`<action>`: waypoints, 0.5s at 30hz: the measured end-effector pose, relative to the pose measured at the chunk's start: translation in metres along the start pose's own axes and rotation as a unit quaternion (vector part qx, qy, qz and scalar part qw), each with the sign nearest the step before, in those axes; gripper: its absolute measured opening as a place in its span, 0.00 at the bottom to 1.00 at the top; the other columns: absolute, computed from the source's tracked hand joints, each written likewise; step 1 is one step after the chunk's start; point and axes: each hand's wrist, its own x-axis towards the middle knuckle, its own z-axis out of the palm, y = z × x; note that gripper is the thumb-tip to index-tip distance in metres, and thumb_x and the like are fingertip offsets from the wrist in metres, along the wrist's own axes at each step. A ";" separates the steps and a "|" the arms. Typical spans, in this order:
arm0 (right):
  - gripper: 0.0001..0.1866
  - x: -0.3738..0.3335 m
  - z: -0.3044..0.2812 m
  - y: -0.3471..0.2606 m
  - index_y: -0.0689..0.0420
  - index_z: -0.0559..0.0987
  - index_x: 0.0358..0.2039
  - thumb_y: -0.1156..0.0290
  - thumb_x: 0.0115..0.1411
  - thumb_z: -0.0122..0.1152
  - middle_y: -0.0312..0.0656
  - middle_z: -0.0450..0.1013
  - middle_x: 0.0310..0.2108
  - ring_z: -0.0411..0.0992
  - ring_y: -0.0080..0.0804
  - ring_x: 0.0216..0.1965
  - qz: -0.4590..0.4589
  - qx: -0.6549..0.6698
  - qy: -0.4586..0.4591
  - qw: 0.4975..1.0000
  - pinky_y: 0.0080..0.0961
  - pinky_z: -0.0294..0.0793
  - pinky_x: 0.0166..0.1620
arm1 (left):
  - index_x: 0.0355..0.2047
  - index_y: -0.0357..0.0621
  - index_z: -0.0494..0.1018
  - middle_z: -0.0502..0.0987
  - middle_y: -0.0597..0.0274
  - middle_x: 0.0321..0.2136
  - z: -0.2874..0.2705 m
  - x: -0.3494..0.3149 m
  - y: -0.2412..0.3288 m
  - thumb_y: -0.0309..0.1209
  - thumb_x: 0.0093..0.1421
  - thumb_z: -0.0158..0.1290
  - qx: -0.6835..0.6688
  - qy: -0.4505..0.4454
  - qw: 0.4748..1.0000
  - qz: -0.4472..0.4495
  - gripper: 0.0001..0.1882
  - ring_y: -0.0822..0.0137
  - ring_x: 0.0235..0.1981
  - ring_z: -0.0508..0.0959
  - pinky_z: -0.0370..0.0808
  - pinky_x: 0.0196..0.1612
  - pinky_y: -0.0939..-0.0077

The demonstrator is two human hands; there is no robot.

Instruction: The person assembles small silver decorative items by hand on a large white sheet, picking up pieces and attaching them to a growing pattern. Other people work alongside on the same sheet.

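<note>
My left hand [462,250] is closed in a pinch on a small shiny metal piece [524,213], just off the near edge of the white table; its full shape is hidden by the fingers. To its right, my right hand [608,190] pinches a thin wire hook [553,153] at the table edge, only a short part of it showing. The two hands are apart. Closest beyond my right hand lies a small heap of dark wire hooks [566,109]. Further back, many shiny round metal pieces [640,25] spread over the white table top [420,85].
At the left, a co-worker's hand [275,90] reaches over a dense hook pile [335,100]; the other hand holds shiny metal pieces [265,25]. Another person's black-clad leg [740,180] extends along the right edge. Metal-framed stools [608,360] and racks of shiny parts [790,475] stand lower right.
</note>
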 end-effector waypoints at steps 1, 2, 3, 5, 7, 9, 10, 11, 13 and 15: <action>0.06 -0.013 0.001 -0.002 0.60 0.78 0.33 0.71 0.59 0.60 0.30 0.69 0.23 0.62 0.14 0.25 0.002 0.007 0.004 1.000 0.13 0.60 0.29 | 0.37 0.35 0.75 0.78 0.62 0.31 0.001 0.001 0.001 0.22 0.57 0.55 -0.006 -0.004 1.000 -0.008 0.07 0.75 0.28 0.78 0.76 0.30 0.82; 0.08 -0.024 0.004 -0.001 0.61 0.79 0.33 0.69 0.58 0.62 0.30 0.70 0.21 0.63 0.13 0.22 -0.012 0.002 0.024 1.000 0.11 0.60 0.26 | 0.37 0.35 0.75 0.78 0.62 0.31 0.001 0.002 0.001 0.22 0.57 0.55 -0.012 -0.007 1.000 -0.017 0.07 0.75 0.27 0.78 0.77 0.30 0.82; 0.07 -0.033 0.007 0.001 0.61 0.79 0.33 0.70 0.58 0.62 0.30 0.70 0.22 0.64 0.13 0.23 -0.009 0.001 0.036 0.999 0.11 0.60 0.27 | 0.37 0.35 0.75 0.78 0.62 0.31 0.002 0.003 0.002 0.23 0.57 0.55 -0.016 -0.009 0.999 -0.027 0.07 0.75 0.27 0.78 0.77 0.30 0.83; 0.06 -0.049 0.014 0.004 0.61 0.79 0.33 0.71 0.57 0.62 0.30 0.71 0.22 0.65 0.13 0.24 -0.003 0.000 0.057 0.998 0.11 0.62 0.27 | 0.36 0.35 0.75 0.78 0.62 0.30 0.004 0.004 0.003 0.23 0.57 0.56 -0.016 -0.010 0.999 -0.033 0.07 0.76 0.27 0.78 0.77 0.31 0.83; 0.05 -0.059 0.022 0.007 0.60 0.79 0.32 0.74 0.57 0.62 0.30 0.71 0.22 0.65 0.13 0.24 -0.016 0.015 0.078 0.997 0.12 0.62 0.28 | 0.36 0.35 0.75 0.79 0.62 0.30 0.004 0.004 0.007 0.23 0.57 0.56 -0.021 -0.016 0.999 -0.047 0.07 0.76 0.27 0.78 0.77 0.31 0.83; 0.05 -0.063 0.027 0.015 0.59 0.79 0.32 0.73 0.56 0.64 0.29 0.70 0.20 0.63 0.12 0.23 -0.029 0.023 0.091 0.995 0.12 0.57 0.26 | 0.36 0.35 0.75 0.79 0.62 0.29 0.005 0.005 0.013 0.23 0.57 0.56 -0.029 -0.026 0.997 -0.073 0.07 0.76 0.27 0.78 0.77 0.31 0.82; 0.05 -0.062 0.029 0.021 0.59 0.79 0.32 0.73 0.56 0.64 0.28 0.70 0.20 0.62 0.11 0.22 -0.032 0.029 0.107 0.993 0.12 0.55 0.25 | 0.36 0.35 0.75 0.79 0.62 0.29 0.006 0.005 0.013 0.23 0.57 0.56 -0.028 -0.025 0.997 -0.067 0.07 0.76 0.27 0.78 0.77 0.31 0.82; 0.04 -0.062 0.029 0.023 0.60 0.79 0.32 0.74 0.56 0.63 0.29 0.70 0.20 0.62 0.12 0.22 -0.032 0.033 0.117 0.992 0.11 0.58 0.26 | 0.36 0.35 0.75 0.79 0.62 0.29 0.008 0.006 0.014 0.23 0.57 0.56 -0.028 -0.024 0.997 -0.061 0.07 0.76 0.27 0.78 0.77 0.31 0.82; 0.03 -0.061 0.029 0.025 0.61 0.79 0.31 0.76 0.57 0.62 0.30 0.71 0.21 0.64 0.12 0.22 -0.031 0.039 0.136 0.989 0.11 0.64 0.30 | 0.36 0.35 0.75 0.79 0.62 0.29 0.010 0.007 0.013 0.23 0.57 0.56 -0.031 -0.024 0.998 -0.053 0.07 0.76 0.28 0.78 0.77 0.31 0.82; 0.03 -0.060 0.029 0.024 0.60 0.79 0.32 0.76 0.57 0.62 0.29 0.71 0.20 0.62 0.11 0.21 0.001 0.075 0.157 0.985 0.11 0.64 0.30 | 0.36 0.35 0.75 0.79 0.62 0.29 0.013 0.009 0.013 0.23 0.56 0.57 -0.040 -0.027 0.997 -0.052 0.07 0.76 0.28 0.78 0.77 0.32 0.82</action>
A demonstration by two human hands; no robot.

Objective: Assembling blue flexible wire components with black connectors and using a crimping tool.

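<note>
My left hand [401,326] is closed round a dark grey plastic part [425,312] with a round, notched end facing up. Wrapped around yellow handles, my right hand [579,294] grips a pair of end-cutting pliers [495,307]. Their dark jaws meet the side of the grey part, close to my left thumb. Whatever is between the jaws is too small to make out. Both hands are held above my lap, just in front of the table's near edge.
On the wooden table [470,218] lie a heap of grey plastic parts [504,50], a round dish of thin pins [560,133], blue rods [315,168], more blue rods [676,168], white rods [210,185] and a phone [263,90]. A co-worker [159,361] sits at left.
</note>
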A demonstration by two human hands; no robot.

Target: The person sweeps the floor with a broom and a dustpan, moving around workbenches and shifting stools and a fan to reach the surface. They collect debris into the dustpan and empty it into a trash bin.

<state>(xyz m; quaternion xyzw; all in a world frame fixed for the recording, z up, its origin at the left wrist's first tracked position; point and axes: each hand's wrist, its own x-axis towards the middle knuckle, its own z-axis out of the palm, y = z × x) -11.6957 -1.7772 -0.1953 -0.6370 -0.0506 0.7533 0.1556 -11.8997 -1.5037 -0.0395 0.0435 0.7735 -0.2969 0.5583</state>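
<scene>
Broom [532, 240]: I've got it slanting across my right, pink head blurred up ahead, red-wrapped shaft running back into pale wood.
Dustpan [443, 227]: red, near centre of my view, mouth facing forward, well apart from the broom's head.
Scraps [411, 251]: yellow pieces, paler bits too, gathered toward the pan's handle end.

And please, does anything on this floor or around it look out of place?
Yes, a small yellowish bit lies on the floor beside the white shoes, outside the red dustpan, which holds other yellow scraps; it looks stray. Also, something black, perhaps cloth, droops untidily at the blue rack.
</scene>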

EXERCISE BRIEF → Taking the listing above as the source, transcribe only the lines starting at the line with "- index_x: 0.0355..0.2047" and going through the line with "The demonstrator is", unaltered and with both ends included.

RESPONSE TO THIS TASK →
  - index_x: 0.0355..0.2047
  - index_y: -0.0357..0.0621
  - index_z: -0.0494..0.1018
  - middle_z: -0.0502..0.0987
  - middle_y: -0.0597..0.0274
  - middle_x: 0.0321..0.2136
  - z: -0.2874..0.2705 m
  - x: -0.3494..0.3149 m
  - y: -0.2412..0.3288 m
  - thumb_y: -0.0309..0.1209
  - thumb_x: 0.0093..0.1421
  - thumb_z: -0.0158..0.1290
  - qx: -0.6835..0.6688
  - qy: -0.4505..0.4454
  - qw: 0.4748..1.0000
  - qz: -0.4472..0.4495
  - gripper: 0.0001..0.1882
  - ring_y: -0.0822..0.0137
  - ring_x: 0.0235..0.1981
  - ring_z: -0.0508..0.0959
  - pinky_z: -0.0370..0.0808
  - pinky_x: 0.0196..0.1612
  - pinky_y: -0.0939..-0.0077

The demonstrator is two human hands; there is no robot.

There is no more to this output.